Every industrialized country on the planet has either government run health insurance or heavily regulated private health insurance companies. The U.S. is the only market in the world that uses peoples' sicknesses as a source of profit.
But we are only following Ayn Rand's recommendation to let the poor and the sick die so the strong can live comfortable. lives. Isn't that what God intended?
Sarcasm?
Ask if the religious right agrees with Rand. Then ask Republicans and Democrats. Open the kimono. Don't carry their water.
It's obvious to many of the people who post on this site. It isn't obvious to a lot of U.S. citizens. It needs to be stated. Every time the insurance companies harm someone by denying a claim, that occurrence should be publicized to the maximum of the left-liberals' ability. People in the middle and just to the right of the middle don't like those stories and, if enough of them are told, the idea that this is a cruel crooked policy that is standard operating procedure for the whole insurance world may catch on big time.
Until all single payer advocates focus on care and leave insurance to dust, this nation will never attain even a simple public option much less a strong single payer health care system. Doctors exploiting weaknesses in insurance coverage to cover up for their own frauds and/or actual lack of qualifications and insurance companies giving coverage for Big Pharma but no non-profit alternatives is proof right there. Mr. Potter, thank you for confirming the fact that insurance is nothing but a scam.
"Until all single payer advocates focus on care and leave insurance to dust ..."
Absolutely! In an article earlier this week, Dr Margaret Flowers of PNHP--who is usually a cogent critic of the current system--framed an argument in terms of private health insurance versus "public health insurances," that is, Medicare and Medicaid.
Bad move!
Single payer needs to be understood as a taxpayer-funded system that provides universal CARE to all legal residents of he United States based upon an agreed basket of therapies and negotiated payments to providers, preferably in a non-profit structure. The political fight to define the benefits and their values will be brutal, but must be engaged, and the detail devil confronted. Otherwise, as Mr Potter warns, the majority of Americans will be priced out of the market and, quite literally, thrown under the bus. The outcome is guaranteed if we do not deal with the runaway costs of insurance profits and administrative expenses coupled with the costs of high end medical devices and procedures.

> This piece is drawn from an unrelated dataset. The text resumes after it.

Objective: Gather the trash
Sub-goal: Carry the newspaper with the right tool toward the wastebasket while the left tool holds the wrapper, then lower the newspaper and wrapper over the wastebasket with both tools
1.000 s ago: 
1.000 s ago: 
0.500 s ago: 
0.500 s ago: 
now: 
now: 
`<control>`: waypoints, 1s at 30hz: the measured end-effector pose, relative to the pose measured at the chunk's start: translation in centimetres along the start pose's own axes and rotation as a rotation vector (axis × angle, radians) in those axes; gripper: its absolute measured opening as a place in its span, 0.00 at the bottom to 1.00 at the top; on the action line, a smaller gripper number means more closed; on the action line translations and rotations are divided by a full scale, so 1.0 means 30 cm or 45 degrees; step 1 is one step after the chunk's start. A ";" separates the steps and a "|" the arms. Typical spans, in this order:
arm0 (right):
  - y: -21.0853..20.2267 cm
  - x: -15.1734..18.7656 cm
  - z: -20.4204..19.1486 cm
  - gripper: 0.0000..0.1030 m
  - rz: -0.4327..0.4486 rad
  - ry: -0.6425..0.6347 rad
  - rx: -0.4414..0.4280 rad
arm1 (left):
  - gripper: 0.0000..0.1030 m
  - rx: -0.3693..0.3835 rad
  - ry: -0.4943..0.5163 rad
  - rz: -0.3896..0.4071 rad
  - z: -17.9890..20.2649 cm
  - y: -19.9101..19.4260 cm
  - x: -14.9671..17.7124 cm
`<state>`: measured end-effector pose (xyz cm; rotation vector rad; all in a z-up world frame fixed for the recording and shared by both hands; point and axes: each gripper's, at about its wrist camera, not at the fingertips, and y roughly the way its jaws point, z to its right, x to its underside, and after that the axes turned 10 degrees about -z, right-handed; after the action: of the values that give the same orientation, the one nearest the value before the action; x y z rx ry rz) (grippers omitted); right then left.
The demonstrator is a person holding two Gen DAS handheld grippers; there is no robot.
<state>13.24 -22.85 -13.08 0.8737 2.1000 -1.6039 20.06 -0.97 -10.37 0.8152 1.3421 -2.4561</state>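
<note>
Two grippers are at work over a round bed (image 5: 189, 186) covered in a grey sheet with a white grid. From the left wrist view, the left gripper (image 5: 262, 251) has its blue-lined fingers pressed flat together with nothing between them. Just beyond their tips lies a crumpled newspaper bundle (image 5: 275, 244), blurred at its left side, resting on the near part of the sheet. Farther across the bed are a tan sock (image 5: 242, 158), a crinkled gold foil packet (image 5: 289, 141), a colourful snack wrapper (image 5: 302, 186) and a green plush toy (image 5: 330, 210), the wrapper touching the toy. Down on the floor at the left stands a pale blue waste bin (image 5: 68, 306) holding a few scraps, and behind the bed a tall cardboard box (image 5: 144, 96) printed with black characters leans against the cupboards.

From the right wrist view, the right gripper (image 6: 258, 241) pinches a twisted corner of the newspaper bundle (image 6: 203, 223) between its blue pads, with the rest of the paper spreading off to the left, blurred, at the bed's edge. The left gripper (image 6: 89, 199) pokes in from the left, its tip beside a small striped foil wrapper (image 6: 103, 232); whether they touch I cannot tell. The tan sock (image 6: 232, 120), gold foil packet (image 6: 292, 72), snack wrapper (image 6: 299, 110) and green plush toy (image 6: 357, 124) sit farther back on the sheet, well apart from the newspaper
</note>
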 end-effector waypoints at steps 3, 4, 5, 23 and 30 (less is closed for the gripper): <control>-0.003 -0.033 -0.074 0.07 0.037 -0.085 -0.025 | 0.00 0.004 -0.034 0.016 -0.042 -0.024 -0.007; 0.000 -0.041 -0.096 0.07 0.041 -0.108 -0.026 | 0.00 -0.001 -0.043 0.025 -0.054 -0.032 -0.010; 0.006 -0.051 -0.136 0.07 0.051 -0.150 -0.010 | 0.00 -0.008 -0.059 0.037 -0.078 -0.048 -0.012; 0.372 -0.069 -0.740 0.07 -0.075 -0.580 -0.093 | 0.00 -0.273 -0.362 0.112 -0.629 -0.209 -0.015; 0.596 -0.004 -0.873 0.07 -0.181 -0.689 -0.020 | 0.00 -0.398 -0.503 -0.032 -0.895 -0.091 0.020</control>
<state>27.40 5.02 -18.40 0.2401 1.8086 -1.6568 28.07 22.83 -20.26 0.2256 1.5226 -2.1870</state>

Sigh, I will give Dr. Flowers credit for her overall efforts to get single payer health care underway. She has been put through far too much pain and persecution by our fascists in charge. She cannot be alone in fighting for single payer health care. It is we the people who must build confidence together and help Flowers out on this. She did everything she could. National single payer is out of reach for the forseeable future and statewide is prohibited until 2017. We might as well try calling for local single payer and work on dissolving the scam known as insurance.
Ins. companies own America.
Ins. companies indeed own amerika, and right now the movement afoot, under the guise of "cutting the budget", is to abolish Medicare. The Ins companies know full well that Medicare is the new thorn in their side. The sooner their bought-and-paid-for politicians can get rid of it the better off they are. Their agenda right now is five, ten years from now, Medicare is outta sight, outta mind.
The whole thing with the town-hall meetings and the Tea Party protests and all looks like one big charade, especially since a single payer system was declared as "off the table" at the very start. Would the people have missed much if this whole "Obamacare" thing had not been taken up as some kind of priority in the first place?
Indeed.
In post-Empire America there will be Medi-Care for all.
We can make it so.
Exactly. We won't get Medi-care for all until the people get to a point where we've all had enough and we take back and control our "Government for the People". Not until the US Empire topples (which is inevitable as history has shown), will we see decency in this country for ALL.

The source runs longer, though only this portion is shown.